§ ACTION ITEM:
Could you print the data that follows exactly as given?

======== INFORMATION SHOWN ========

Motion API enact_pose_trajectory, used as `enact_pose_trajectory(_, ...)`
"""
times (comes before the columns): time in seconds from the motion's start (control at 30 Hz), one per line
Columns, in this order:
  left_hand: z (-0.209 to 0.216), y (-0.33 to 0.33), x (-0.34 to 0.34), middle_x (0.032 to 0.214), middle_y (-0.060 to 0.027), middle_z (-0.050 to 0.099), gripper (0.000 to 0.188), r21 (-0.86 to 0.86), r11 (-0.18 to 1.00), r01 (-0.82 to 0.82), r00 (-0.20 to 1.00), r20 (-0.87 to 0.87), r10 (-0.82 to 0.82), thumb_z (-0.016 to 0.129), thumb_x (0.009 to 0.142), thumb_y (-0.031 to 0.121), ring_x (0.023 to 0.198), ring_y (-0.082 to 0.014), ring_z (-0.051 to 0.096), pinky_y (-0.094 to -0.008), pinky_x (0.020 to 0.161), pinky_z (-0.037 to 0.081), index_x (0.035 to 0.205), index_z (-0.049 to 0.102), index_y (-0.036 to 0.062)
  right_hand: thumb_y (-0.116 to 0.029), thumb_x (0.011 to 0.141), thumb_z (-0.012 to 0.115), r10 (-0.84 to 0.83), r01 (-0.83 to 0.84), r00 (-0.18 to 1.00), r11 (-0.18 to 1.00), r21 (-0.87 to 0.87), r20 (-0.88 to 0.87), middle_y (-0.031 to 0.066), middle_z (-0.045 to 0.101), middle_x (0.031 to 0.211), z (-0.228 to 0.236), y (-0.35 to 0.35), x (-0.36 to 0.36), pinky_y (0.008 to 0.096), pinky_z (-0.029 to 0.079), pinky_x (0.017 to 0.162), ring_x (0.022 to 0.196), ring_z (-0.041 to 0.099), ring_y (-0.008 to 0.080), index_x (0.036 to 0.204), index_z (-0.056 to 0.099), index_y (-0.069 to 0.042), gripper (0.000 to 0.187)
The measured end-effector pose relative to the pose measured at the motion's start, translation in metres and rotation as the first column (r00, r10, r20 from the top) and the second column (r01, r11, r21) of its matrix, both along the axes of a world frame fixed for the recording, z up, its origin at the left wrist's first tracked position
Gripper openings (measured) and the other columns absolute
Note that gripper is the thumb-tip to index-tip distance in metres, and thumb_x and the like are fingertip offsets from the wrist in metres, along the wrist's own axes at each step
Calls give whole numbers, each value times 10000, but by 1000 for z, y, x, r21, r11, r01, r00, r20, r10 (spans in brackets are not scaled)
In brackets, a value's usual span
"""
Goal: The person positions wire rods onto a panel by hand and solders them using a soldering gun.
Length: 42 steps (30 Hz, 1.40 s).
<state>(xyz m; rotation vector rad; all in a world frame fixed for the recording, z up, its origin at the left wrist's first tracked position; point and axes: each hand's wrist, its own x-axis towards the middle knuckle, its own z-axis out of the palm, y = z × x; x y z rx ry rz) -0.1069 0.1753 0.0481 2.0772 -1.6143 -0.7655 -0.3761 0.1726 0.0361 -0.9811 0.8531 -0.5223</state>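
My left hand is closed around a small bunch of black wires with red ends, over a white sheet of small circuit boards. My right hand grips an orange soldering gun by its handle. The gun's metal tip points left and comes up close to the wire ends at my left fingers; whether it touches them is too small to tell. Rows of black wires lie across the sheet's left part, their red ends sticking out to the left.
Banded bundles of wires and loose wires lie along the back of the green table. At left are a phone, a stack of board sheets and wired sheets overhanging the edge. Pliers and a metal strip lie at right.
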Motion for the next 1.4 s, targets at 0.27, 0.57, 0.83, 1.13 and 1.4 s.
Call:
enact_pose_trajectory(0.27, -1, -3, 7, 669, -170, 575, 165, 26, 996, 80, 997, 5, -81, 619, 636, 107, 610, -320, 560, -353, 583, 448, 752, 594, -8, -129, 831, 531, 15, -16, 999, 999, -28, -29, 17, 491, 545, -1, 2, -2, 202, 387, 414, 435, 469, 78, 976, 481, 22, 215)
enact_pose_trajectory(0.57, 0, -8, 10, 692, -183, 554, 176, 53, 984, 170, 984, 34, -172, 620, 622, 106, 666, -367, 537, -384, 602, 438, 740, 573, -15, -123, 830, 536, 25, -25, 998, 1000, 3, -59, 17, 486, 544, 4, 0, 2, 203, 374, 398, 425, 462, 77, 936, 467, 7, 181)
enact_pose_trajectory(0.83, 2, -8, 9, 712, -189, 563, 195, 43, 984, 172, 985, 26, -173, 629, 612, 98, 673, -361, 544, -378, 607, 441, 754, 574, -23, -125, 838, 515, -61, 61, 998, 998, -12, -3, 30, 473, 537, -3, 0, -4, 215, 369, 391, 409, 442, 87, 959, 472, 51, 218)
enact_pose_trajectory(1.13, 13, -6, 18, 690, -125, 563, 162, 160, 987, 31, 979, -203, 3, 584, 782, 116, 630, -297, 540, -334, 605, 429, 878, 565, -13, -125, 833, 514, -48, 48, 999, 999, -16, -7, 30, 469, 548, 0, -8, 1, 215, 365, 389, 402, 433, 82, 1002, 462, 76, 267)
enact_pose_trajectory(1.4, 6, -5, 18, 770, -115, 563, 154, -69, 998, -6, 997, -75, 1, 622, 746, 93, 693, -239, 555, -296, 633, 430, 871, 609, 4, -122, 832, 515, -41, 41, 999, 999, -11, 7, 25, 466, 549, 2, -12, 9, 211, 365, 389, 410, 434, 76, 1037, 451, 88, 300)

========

§ PROBLEM SOLUTION:
Motion API enact_pose_trajectory, used as `enact_pose_trajectory(_, ...)`
"""
times (comes before the columns): time in seconds from the motion's start (control at 30 Hz), one per line
Columns, in this order:
  left_hand: z (-0.209 to 0.216), y (-0.33 to 0.33), x (-0.34 to 0.34), middle_x (0.032 to 0.214), middle_y (-0.060 to 0.027), middle_z (-0.050 to 0.099), gripper (0.000 to 0.188), r21 (-0.86 to 0.86), r11 (-0.18 to 1.00), r01 (-0.82 to 0.82), r00 (-0.20 to 1.00), r20 (-0.87 to 0.87), r10 (-0.82 to 0.82), thumb_z (-0.016 to 0.129), thumb_x (0.009 to 0.142), thumb_y (-0.031 to 0.121), ring_x (0.023 to 0.198), ring_y (-0.082 to 0.014), ring_z (-0.051 to 0.096), pinky_y (-0.094 to -0.008), pinky_x (0.020 to 0.161), pinky_z (-0.037 to 0.081), index_x (0.035 to 0.205), index_z (-0.049 to 0.102), index_y (-0.036 to 0.062)
  right_hand: thumb_y (-0.116 to 0.029), thumb_x (0.011 to 0.141), thumb_z (-0.012 to 0.115), r10 (-0.84 to 0.83), r01 (-0.83 to 0.84), r00 (-0.18 to 1.00), r11 (-0.18 to 1.00), r21 (-0.87 to 0.87), r20 (-0.88 to 0.87), middle_y (-0.031 to 0.066), middle_z (-0.045 to 0.101), middle_x (0.031 to 0.211), z (-0.228 to 0.236), y (-0.35 to 0.35), x (-0.36 to 0.36), pinky_y (0.008 to 0.096), pinky_z (-0.029 to 0.079), pinky_x (0.017 to 0.162), ring_x (0.022 to 0.196), ring_z (-0.041 to 0.099), ring_y (-0.008 to 0.080), index_x (0.036 to 0.204), index_z (-0.056 to 0.099), index_y (-0.069 to 0.042), gripper (0.000 to 0.187)
The measured end-effector pose relative to the pose measured at the motion's start, translation in metres and rotation as the first column (r00, r10, r20 from the top) and the second column (r01, r11, r21) of its matrix, both along the axes of a world frame fixed for the recording, z up, its origin at the left wrist's first tracked position
Gripper openings (measured) and the other columns absolute
Note that gripper is the thumb-tip to index-tip distance in metres, and thumb_x and the like are fingertip offsets from the wrist in metres, along the wrist's own axes at each step
Calls give whole numbers, each value times 10000, but by 1000 for z, y, x, r21, r11, r01, r00, r20, r10 (spans in brackets are not scaled)
In brackets, a value's usual span
"""
Goal: The person positions wire rods onto a panel by hand and solders them using a soldering gun.
Length: 42 steps (30 Hz, 1.40 s).
<state>(xyz m; rotation vector rad; all in a world frame fixed for the recording, z up, its origin at the left wrist's first tracked position; point and axes: each hand's wrist, its own x-axis towards the middle knuckle, its own z-axis out of the palm, y = z × x; x y z rx ry rz) -0.1069 0.1753 0.0481 2.0772 -1.6143 -0.7655 -0.3761 0.1726 0.0361 -0.9811 0.8531 -0.5223</state>
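My left hand is closed around a small bunch of black wires with red ends, over a white sheet of small circuit boards. My right hand grips an orange soldering gun by its handle. The gun's metal tip points left and comes up close to the wire ends at my left fingers; whether it touches them is too small to tell. Rows of black wires lie across the sheet's left part, their red ends sticking out to the left.
Banded bundles of wires and loose wires lie along the back of the green table. At left are a phone, a stack of board sheets and wired sheets overhanging the edge. Pliers and a metal strip lie at right.
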Motion for the next 1.4 s, targets at 0.27, 0.57, 0.83, 1.13 and 1.4 s.
Call:
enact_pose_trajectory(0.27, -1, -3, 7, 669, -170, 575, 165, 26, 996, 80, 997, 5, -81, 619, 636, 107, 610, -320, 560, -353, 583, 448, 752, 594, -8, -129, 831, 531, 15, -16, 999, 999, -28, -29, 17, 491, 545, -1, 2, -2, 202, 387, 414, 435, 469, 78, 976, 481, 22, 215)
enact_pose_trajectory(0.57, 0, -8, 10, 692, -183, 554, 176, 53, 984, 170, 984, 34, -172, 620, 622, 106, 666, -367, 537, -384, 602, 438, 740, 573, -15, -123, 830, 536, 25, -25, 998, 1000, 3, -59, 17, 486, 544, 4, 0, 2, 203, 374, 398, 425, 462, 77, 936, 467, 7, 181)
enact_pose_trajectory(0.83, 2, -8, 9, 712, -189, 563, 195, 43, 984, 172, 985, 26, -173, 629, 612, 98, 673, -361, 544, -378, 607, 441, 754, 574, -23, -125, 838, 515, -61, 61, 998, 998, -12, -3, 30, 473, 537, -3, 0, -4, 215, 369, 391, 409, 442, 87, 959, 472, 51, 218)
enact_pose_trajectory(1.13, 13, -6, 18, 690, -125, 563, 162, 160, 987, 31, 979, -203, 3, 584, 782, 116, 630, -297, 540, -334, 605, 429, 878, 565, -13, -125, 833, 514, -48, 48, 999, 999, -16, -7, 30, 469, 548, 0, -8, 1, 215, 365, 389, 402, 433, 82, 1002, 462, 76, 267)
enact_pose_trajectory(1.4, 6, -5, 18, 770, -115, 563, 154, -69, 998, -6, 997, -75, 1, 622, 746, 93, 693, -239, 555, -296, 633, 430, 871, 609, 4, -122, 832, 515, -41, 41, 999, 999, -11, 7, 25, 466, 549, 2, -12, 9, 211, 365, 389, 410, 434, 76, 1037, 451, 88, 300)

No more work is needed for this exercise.